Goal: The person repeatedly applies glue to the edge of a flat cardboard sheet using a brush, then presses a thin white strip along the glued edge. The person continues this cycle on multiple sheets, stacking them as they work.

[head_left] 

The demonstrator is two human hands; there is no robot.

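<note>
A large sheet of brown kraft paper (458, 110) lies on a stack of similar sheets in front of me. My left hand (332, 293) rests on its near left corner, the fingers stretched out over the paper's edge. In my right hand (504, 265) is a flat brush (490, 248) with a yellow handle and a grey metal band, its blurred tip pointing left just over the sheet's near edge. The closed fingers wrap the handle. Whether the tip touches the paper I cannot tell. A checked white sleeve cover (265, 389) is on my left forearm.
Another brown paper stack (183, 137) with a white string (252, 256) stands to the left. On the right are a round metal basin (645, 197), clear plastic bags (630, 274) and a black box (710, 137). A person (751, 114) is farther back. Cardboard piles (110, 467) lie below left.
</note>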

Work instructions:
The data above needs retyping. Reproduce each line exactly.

Solution for this exercise:
Goal: The person repeatedly applies glue to the edge of a flat cardboard sheet using a brush, then presses a thin white strip along the glued edge. The person continues this cycle on multiple sheets, stacking them as they work.

[head_left] 

The demonstrator is two human hands; there is no robot.

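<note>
A large sheet of brown kraft paper (458, 110) lies on a stack of similar sheets in front of me. My left hand (332, 293) rests on its near left corner, the fingers stretched out over the paper's edge. In my right hand (504, 265) is a flat brush (490, 248) with a yellow handle and a grey metal band, its blurred tip pointing left just over the sheet's near edge. The closed fingers wrap the handle. Whether the tip touches the paper I cannot tell. A checked white sleeve cover (265, 389) is on my left forearm.
Another brown paper stack (183, 137) with a white string (252, 256) stands to the left. On the right are a round metal basin (645, 197), clear plastic bags (630, 274) and a black box (710, 137). A person (751, 114) is farther back. Cardboard piles (110, 467) lie below left.
</note>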

The exercise is done, and nothing more is needed.